Vadim si passò la mano sul volto e scoppiò in lacrime. I passanti osservavano increduli quell’uomo elegante che piangeva davanti al senzatetto. Boris Sergeevič sospirò, sorrise debolmente e disse:

«Giovane, grazie per la sua gentilezza, ma ha risvegliato ricordi che vorrei dimenticare. È troppo buono: lasci che io gestisca la mia vita. Le auguro ogni bene. Sono contento di averle salvato la vita».

«Non è stato vano. Io sono Vadim. So che molti le devono la vita. E la prometto: non la lascerò qui. Troverò una soluzione. Ma lei prometta che domani sarà qui: ne ho bisogno. Promette?»

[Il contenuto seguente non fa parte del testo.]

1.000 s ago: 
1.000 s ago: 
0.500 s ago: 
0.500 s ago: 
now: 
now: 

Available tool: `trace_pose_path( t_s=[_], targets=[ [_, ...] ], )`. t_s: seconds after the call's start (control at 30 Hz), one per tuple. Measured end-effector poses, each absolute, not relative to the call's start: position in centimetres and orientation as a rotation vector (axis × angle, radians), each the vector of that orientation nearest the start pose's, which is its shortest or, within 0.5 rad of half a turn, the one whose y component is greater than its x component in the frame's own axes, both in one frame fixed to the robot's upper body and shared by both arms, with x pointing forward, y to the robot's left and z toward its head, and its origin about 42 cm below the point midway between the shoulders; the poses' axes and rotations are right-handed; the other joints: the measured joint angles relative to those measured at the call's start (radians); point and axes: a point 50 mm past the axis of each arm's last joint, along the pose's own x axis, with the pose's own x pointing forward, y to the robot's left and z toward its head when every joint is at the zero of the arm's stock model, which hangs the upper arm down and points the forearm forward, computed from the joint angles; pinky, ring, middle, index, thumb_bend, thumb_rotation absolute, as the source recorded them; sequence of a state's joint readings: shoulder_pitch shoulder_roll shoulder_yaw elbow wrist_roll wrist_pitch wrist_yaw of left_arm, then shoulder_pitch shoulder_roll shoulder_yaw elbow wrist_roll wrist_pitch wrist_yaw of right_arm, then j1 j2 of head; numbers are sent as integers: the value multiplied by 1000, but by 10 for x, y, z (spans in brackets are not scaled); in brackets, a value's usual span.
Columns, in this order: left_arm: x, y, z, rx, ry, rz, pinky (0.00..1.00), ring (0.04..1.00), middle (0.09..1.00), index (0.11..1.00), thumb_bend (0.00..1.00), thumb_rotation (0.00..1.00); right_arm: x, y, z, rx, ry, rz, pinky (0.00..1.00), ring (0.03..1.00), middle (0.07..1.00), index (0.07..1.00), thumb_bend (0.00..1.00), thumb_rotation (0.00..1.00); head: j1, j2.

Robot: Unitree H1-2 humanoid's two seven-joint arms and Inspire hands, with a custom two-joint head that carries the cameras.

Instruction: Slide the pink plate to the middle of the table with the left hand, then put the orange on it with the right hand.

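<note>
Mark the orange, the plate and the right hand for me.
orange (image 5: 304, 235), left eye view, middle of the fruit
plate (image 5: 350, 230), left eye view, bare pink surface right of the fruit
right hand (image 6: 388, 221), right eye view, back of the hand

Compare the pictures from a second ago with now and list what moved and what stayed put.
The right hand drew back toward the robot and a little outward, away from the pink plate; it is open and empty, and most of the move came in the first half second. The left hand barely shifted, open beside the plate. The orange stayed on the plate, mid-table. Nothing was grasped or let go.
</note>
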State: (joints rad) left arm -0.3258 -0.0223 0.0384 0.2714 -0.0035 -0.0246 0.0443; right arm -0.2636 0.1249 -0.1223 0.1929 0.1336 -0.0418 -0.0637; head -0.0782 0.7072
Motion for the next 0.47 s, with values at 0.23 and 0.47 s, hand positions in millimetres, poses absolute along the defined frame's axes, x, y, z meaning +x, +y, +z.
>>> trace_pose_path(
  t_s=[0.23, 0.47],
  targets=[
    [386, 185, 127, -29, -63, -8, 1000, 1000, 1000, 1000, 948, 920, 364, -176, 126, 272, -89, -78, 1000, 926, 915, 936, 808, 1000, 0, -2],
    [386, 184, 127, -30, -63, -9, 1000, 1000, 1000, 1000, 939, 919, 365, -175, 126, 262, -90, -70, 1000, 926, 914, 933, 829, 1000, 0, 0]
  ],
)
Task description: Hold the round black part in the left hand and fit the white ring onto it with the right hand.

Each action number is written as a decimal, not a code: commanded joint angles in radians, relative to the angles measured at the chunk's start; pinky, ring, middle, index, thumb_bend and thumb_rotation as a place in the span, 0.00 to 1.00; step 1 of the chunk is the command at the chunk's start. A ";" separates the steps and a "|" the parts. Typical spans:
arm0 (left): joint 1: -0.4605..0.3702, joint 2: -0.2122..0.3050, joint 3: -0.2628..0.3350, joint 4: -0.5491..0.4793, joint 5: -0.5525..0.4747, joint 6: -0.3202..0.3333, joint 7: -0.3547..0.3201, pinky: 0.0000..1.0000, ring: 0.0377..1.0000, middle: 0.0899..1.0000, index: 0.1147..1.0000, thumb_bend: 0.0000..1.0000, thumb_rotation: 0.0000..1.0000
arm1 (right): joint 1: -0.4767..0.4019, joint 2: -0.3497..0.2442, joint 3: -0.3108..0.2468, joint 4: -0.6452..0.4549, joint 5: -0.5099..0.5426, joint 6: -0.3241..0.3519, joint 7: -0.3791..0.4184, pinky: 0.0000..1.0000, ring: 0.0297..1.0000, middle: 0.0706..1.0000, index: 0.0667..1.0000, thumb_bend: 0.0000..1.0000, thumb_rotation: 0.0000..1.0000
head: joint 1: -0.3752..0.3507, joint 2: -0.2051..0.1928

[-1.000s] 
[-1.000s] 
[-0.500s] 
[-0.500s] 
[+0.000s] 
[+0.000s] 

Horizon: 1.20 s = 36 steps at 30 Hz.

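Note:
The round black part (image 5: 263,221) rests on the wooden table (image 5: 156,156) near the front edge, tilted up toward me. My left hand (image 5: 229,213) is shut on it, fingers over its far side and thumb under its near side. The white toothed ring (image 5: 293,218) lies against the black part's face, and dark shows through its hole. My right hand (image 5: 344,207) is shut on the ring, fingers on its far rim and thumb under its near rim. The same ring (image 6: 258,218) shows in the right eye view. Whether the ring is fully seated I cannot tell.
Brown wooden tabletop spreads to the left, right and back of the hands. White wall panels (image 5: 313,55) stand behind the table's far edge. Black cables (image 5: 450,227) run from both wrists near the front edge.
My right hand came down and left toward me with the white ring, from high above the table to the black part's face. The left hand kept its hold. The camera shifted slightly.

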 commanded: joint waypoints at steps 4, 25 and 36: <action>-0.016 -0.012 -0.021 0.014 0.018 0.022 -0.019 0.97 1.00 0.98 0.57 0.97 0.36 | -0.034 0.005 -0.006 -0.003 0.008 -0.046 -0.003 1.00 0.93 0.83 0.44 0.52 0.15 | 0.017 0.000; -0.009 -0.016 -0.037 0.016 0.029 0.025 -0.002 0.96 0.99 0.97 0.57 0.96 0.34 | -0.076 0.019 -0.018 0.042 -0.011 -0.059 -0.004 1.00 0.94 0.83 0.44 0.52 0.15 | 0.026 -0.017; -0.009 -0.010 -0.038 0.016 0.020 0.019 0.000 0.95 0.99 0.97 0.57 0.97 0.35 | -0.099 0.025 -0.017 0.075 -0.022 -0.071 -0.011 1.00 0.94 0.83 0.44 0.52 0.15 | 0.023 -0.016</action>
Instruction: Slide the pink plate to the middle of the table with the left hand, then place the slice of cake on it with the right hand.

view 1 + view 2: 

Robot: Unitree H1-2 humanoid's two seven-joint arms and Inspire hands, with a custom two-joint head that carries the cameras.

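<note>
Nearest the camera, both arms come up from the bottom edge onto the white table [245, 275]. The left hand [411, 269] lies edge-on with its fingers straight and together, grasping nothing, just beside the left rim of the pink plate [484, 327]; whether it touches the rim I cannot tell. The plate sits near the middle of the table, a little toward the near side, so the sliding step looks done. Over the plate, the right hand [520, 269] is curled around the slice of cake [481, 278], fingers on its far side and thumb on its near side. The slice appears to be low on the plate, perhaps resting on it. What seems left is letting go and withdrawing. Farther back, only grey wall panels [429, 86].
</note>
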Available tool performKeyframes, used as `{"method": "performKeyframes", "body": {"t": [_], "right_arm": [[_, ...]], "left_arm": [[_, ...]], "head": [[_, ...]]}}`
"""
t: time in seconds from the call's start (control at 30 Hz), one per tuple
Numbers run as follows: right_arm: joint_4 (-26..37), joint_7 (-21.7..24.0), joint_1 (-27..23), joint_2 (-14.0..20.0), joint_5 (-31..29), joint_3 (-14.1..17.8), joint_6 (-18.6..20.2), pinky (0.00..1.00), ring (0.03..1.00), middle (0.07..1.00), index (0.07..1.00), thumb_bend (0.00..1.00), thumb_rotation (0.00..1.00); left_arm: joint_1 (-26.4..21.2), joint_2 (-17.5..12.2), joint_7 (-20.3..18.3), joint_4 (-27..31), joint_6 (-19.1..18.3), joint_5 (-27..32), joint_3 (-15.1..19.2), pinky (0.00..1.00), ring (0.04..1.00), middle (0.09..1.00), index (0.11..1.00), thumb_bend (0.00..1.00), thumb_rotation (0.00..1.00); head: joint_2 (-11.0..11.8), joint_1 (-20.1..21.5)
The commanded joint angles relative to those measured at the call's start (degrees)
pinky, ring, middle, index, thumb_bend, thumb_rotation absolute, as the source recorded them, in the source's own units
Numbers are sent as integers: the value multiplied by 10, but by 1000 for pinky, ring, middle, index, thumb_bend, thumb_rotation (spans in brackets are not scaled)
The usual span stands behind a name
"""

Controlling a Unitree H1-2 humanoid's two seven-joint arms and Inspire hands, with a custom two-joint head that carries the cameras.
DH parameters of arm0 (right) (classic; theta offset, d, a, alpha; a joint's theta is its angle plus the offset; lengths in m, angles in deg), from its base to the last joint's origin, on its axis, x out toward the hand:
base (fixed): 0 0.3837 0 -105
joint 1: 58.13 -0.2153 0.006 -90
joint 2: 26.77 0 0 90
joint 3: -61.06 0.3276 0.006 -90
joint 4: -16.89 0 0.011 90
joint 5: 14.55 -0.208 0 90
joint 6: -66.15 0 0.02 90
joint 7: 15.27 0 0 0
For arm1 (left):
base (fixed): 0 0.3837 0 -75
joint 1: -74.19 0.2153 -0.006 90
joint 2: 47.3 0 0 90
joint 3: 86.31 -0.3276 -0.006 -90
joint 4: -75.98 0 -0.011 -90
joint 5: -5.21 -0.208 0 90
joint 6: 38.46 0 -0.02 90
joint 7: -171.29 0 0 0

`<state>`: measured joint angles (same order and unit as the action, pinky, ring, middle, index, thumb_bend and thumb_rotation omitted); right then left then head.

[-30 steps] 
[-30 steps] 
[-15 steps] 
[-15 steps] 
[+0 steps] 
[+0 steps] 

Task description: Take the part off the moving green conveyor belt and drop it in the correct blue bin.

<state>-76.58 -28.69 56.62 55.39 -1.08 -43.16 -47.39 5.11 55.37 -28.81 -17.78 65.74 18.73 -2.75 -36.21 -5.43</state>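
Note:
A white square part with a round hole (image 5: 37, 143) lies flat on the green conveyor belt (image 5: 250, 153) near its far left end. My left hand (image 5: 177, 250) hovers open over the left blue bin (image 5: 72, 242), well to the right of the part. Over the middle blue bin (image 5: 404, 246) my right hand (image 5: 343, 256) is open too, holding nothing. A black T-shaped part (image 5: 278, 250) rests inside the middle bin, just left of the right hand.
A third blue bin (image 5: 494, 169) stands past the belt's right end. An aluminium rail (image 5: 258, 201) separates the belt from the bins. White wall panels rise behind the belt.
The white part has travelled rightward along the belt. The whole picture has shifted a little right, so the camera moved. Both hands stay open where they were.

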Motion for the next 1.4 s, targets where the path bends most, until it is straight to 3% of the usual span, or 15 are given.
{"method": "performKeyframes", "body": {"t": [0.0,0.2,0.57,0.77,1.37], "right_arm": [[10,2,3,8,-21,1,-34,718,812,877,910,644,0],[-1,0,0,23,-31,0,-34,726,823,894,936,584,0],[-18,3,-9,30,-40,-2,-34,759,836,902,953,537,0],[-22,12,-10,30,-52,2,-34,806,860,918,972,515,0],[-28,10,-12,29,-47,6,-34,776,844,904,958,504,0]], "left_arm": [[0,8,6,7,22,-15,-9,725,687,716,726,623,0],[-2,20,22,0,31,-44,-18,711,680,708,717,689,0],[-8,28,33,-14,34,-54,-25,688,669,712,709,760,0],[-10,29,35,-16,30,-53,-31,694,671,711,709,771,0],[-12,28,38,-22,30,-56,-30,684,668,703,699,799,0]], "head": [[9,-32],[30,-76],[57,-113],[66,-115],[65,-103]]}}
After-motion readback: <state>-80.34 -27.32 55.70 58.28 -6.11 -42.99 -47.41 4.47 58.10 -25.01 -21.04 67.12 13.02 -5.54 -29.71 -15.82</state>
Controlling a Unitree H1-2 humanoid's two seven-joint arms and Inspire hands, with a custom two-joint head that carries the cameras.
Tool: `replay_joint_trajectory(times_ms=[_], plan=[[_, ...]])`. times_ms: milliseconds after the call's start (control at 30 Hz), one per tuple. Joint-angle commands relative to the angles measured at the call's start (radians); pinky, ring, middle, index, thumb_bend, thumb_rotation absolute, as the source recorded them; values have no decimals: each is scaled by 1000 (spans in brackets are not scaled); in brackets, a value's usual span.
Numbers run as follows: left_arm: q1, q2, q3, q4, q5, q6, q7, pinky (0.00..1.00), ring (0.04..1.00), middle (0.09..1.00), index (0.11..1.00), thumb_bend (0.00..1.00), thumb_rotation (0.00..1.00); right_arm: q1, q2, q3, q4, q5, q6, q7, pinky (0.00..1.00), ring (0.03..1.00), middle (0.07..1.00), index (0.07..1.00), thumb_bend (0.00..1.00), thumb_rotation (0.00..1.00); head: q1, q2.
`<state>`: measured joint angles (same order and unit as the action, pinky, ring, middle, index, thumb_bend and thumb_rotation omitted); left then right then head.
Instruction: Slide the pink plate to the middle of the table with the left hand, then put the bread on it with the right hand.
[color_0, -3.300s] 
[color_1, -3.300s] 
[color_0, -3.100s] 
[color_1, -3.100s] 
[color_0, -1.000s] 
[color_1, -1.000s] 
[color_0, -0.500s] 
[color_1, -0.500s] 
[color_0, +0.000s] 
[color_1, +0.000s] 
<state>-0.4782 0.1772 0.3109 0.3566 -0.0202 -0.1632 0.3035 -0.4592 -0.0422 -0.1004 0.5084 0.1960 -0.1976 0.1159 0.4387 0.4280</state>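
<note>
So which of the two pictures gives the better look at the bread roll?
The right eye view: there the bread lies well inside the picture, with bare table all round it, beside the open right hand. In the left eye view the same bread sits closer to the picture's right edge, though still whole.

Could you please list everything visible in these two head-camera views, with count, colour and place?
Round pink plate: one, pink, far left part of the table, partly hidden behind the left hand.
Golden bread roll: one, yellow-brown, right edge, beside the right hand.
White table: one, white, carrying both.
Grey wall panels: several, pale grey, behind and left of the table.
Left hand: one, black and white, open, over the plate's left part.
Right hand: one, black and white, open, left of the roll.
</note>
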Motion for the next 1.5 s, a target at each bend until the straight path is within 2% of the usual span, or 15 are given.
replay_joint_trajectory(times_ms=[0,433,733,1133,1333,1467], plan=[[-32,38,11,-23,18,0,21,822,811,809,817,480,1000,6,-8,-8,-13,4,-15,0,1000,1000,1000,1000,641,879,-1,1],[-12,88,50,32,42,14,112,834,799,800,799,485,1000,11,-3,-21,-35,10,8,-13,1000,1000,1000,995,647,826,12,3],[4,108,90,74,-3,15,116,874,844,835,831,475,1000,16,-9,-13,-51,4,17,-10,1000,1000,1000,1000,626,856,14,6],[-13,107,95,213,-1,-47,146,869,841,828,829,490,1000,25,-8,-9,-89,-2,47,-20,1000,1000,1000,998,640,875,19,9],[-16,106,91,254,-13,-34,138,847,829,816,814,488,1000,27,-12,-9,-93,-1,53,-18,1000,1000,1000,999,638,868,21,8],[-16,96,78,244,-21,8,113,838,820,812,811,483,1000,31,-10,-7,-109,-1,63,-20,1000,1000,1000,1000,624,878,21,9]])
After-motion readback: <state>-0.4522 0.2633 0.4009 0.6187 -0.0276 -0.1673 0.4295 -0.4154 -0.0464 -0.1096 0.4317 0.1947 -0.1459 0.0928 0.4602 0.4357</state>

L’uomo lo guardò sorpreso:

«Non merito questo destino. Mia moglie e mia figlia sono morte per colpa mia. Non appartengo alla gente comune».

«Si sbaglia: è stato un incidente. Prometta che domani sarà qui».

Alla fine annuì. Vadim gli tese la mano e lui la strinse goffamente. Poi Vadim si diresse verso l’auto, trovando Polina ad attenderlo, sorpresa:

«Vadim, cosa è successo? Parlavi con quest’uomo? Ti ha detto qualcosa di brutto?»

Vadim la rassicurò:

«No, cara. È il medico che mi ha salvato. Te ne parlavo…»

Polina rimase senza fiato, coprendosi la bocca:

«Mio Dio! Perché è in strada? Ha bisogno di aiuto! Sali in macchina, ti racconto tutto mentre torniamo a casa. Ho un’idea e vorrei il tuo sostegno».

Vadim le raccontò tutto; lei lo ascoltò in silenzio, con le lacrime agli occhi. Quando lui le parlò del suo piano, lo appoggiò con entusiasmo: lui ne fu felicissimo.

Il giorno dopo Vadim tornò alla chiesa. Boris Sergeevič sedeva nello stesso punto. Nevica, faceva freddo e l’uomo tremava. Vadim parlò a lungo; Boris inizialmente oppose resistenza, ma alla fine acconsentì, con le lacrime agli occhi.

Vadim lo fece salire in macchina e se ne andarono. I passanti guardavano stupiti: chi era quell’uomo elegante che portava via un senzatetto? Nessuno aveva risposte.

Vadim accompagnò Boris al suo appartamento, quello che aveva ereditato dalla nonna e mai venduto. Ora era il rifugio di Boris Sergeevič. Lo aiutò a rifare i documenti e lo mantenne finché non trovò un lavoro: dopo qualche mese, iniziò a lavorare in un asilo nido. Era un impiego modesto, ma era il suo primo dopo tanto tempo.

All’asilo, Boris faceva un po’ di tutto—guardia, giardiniere, custode e assistente—e amava il lavoro. Adorava i bambini, il loro sorriso e il loro affetto. I colleghi lo apprezzarono per la sua gentilezza e intelligenza. Nessuno parlava del suo passato, ma tutti intuivano che fosse un uomo eccezionale.

Vadim era felice di aver aiutato chi un tempo gli aveva salvato la vita. Boris Sergeevič lo trattava come un figlio e gli era grato per avergli restituito la dignità, per avergli ridato lo spazio di essere utile e importante per qualcuno.